As Presented in not a few one-person exhibition of 13 times and group shows throughout his entire career, Yoo In-soo's art world went through s wide rande of variations. The fact that we cannot overlook is that his art is particulaly characterized by a variety of heterogeneity as much as it underwent plenty of variations. Such heterogeneity, however, appears to be so various that it's in no way seen as the hallmark of artworks by just one artisr. 

What's all the more apparent is, on the one hand, the continuation of self-awareness of the limited condition of human existence and, on the other, is the maintenance of his pure artistic cravings for line and color as the components of his canvas. These two element exclude each other, asserting their own rights. It's interesting that the two are becoming the basis for his existence. In this respect, these two these two heterogeneous worlds can be said as the two pillars maintaing Yoo's art world. 

Yoo's pieces in a wide range spectrum apparently demonstrate that one of the fundamental tasks his art has so far taken is none other than to dissolve such antinomy, from which his possibilities and sufferings as an artist have been probably derived. His early serial works Urban Images and Nirvana embody modernist ethics but remain detached from his own existence. What the artist represents in the Daily images series, which began in the 1990s and has continued up to the present, is the reality of life but that is regrettably away from an artistic ideal he sought to attain as a modernist. 

In this respect, this exhibit is meaningful and worth of notice. As both a mid- career artist in the Korean art world and an individual who has grown mature in his life experience, the artist seem to be in a philosophical state. A myriad of small rooms comparted by the lines are not something to confine or restrict our existence any more. Rather, they are the grounds for amusements generously embracing the reality of life. Under this condition, men are able to enjoy such critical situation, going beyond their existential obsession. Accordingly, the world he portray seems quite different from the previous one seen from far away and confined to existence. In this world any modernist obsession with a formality or rigid ethical consciousness is not found any longer.
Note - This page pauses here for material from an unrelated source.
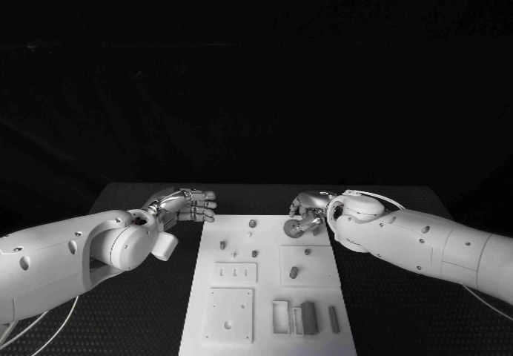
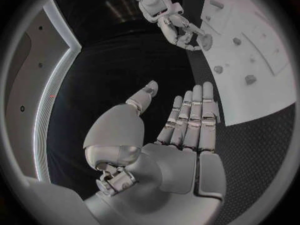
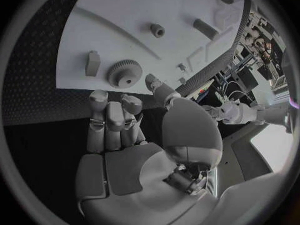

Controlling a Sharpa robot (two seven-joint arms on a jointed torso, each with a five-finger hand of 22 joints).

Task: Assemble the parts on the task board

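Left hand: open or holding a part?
Open. The left hand hangs over the black table beside the task board, fingers straight, nothing in them.

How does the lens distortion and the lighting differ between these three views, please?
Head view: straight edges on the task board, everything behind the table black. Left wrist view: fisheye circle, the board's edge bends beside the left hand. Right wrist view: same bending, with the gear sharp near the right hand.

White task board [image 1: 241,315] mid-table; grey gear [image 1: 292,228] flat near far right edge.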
As a result, Yoo In-soo's dark, grave canvas turns bight. All the icons he depicts such as politicians surrounding the National Assembly building, prostitutes, and groups of people show various aspects of life. In addition, these figures are represe. sented more concretely and distinctively. That is probably derived from his empathy with all in the world and his humor and leisurely mind brought up by his affection and meditation. They are all perhaps given by his experience as an artist with time. 

If the artists insists on being a modernist, it can be said that he is in a word a modernist who can enjoy jokers.